Imaginerions-nous France télévision émettre d’Espagne, la BBC de Genève ou la Raï de Moscou ? Une situation qui n’aurait aucune justification sinon en une circonstance particulière, l’occupation du territoire national par une puissance étrangère. C’est pourtant la curieuse réalité de Berbère Télévision.



"Ici Londres, les Français parlent aux Français...", tout le monde a en mémoire cette célèbre introduction des émissions clandestines de la France libre à destination des combattants de l’intérieur. J’ai eu sincèrement cette amère impression lorsque je me suis déplacé dans une lointaine banlieue parisienne, siège d’une télévision qui est censé faire vivre l’une des identités de notre culture nationale. Pourquoi est-elle donc condamnée à l’exil de son expression ?

On peut m’opposer toutes les explications juridiques que l’on souhaite, rien n’y fera, c’est tout simplement une honte que ces journalistes en soient réduits à émettre de l’étranger [1]. Cela aurait été l’antenne parisienne d’un groupe média ayant son siège à Alger, la situation aurait été des plus normales. Lorsque la caméra fut lancée, j’eus en effet cette désagréable sensation de parler au-delà des mers et des murailles. En ce 20 avril prochain, ceux qui se posent des questions sur le pourquoi des frustrations puis des ruptures nationales devraient en prendre leçon.

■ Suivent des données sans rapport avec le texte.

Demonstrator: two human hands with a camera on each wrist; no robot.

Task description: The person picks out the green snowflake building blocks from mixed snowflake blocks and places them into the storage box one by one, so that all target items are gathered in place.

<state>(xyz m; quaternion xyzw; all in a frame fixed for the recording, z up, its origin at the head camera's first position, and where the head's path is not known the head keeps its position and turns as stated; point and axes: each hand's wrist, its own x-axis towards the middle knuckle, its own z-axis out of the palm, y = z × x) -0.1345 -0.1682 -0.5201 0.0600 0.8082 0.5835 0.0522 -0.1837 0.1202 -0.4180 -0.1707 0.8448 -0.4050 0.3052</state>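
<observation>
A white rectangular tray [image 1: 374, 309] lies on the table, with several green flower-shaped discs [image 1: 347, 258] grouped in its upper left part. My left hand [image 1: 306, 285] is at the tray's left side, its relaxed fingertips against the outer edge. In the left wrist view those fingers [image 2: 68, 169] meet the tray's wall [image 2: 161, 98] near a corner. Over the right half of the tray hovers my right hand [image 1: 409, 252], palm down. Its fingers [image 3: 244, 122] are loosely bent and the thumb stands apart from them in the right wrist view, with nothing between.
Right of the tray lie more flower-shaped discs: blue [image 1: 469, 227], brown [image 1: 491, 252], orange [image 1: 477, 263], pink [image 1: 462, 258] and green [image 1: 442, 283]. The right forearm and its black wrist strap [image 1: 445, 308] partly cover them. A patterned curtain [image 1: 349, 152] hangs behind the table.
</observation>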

BRTV arrive par les ondes, discrètement, dans la sphère privée et sans que cela ait une quelconque visibilité physique par un siège social, des bureaux ou des studios dans le seul lieu qui serait pourtant indiqué, en terre algérienne. Au même titre que Cuisine TV ou Pêche TV, la chaîne en langue berbère doit donc survivre dans le monde difficile des petites chaînes à statut privé. C’est tout simplement scandaleux.

Des installations qui, certes, si elles sont bien plus prometteuses qu’au début de l’aventure, restent malgré tout encore trop modestes au regard de la place et de l’attente de nos compatriotes qui ne peuvent accepter ce rang de "marginaux" comme on segmente un marché commercial.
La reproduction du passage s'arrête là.